O grande problema, para Laymert, é que “o outro lado não consiga responder”. Segundo a análise, “estamos vivendo um fenômeno complicado para o qual a esquerda não tem respostas”. Ele diz que desde os anos 1980 observa a dificuldade da esquerda em compreender a questão midiática. Um dos principais erros de líderes petistas foi acreditar que, quando o PT chegasse ao poder, haveria uma “troca de sinal” e os meios de comunicação passariam a ser mais benevolentes com os esquerdistas. Mas o que se viu foi o contrário. “Uma vez no poder, a esquerda tem uma atitude ao mesmo tempo de submissão e fascínio pelos meios de comunicação.”
Snowden e Assange
Laymert acredita que nem mesmo setores da mídia de esquerda, como os chamados “blogueiros sujos”, entendem o processo midiático atual. “Os ‘blogueiros sujos’ não entendem, embora estejam mais perto de entender, que a política hoje não é mais a política, mas a tecnopolítica. Quem entendeu isso foram homens como Julian Assange (do Wikileaks) e Edward Snowden”, disse o professor da Unicamp. Ex-funcionário da agência de inteligência americana, a NSA, Snowden tornou público que o governo dos Estados Unidos opera um sistema de vigilância que abrange cidadãos e governos em todos os lugares do mundo que lhe interessem.

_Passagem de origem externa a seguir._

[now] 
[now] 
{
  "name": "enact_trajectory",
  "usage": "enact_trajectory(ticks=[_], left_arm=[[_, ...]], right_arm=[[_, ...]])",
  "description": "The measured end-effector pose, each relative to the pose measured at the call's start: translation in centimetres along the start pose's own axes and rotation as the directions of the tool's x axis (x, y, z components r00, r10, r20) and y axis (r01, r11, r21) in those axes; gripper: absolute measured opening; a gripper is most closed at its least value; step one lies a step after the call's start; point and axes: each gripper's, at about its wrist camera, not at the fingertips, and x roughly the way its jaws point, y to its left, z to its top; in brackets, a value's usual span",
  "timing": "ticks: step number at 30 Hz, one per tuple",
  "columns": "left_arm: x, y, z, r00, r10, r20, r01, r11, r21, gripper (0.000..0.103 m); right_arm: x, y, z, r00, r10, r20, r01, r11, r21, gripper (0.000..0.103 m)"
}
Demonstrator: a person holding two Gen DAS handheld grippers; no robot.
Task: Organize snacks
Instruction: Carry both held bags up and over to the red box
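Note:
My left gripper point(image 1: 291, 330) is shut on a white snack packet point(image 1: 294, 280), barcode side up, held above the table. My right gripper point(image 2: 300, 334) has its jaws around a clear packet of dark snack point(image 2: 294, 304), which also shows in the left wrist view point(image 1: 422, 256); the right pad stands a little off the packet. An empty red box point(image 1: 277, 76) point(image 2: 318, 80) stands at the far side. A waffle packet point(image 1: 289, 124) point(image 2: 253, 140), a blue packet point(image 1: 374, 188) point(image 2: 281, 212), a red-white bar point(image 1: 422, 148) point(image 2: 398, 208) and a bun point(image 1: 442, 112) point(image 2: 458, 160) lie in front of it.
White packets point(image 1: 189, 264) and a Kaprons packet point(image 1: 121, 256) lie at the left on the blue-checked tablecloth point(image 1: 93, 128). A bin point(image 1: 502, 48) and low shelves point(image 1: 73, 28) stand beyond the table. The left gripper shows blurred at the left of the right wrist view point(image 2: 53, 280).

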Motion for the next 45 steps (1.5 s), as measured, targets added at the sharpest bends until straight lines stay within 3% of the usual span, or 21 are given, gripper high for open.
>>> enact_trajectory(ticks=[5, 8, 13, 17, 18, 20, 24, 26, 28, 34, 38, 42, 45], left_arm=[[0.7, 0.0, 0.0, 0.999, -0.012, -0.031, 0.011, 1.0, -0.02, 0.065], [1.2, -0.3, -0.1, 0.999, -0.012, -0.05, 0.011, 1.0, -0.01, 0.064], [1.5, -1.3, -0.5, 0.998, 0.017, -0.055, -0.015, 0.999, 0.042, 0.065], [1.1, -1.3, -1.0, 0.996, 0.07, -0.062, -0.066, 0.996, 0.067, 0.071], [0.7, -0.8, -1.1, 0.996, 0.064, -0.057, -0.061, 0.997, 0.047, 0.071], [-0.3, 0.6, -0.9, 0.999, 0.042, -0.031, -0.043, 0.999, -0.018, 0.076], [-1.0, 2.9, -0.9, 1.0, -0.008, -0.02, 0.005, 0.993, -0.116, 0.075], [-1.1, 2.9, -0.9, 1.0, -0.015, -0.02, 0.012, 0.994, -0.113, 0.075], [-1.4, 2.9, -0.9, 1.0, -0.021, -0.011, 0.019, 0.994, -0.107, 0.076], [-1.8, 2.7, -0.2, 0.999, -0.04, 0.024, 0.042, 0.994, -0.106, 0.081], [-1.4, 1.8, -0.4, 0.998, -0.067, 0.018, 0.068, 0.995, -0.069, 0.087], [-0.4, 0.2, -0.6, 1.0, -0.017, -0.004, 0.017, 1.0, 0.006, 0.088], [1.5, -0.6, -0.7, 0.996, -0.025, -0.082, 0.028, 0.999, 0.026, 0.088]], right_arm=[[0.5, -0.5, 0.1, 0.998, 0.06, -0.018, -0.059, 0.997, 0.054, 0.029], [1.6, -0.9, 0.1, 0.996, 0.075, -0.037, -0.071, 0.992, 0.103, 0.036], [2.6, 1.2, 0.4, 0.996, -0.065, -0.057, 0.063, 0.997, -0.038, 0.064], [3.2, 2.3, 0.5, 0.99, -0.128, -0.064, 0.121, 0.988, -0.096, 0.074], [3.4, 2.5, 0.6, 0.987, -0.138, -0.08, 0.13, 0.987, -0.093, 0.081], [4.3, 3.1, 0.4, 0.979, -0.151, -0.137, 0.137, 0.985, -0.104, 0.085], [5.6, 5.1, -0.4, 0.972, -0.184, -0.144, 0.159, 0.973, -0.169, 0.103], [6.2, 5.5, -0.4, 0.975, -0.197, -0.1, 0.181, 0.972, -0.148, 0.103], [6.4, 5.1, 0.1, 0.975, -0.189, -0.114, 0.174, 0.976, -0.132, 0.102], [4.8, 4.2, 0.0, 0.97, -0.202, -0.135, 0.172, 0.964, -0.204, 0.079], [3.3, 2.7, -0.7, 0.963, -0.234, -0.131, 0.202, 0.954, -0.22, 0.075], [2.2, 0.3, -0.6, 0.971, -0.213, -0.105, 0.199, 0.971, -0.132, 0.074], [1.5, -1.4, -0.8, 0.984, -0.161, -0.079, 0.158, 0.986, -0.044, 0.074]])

“Há uma dimensão totalitária quanto à linguagem e a instrumentalização da linguagem política. Não vejo como a esquerda possa reagir diante dessa ofensiva totalitária da mídia”, diz Laymert. “Snowden e Assange entenderam que o poder está na informação. Mais do que isso, entenderam que, ao contrário do Facebook, que fornece mais do mesmo e satisfaz o narcisismo das pessoas, o que importa é a informação que não se vê, que está oculta. No mundo atual, a informação real é a que não é exposta.”
O último debate da série promovida pelo Fórum 21 será realizado nesta sexta-feira (13), às 9h, na Assembleia Legislativa, com o tema “Impeachment e golpe”, com a participação do ex-candidato ao governo de São Paulo pelo Psol, em 2014, Gilberto Maringoni.